◆ **Exercise**: Images don't belong in the copy. Output the rest of the data exactly.

◆ **The data**:
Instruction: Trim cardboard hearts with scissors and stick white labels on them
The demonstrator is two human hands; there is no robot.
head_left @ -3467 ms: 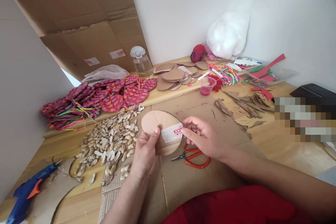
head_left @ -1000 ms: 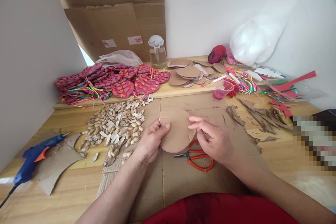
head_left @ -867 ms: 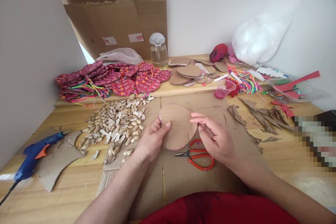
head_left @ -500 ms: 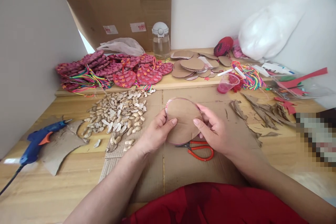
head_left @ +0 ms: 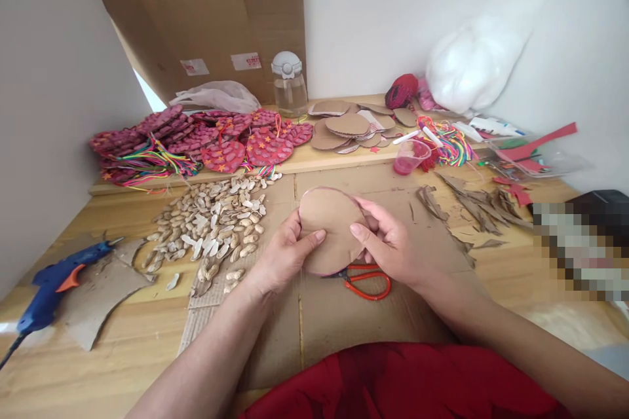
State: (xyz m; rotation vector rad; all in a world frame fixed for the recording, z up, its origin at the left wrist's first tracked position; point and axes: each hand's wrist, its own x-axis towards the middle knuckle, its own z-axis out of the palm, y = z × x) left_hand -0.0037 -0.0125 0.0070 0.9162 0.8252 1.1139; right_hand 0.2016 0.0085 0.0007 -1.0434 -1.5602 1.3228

◆ **Expected answer**:
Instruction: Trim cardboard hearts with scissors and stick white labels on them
The demonstrator is two human hands; there is no robot.
head_left @ -3467 ms: 
head_left @ -1000 ms: 
head_left @ -867 ms: 
head_left @ -500 ms: 
head_left @ +0 ms: 
State: (xyz m; rotation vector rad; all in a world frame fixed for the recording, z up, its origin at the left wrist's first tracked position; point and axes: each hand's wrist, its own x-axis towards the middle knuckle, its own z-axis out of the palm, y = z × x) left_hand -0.0037 -0.0125 0.0070 0.9162 0.8252 1.1139; right_hand 0.2016 0.0085 0.0007 -1.0434 -1.5602 1.3228

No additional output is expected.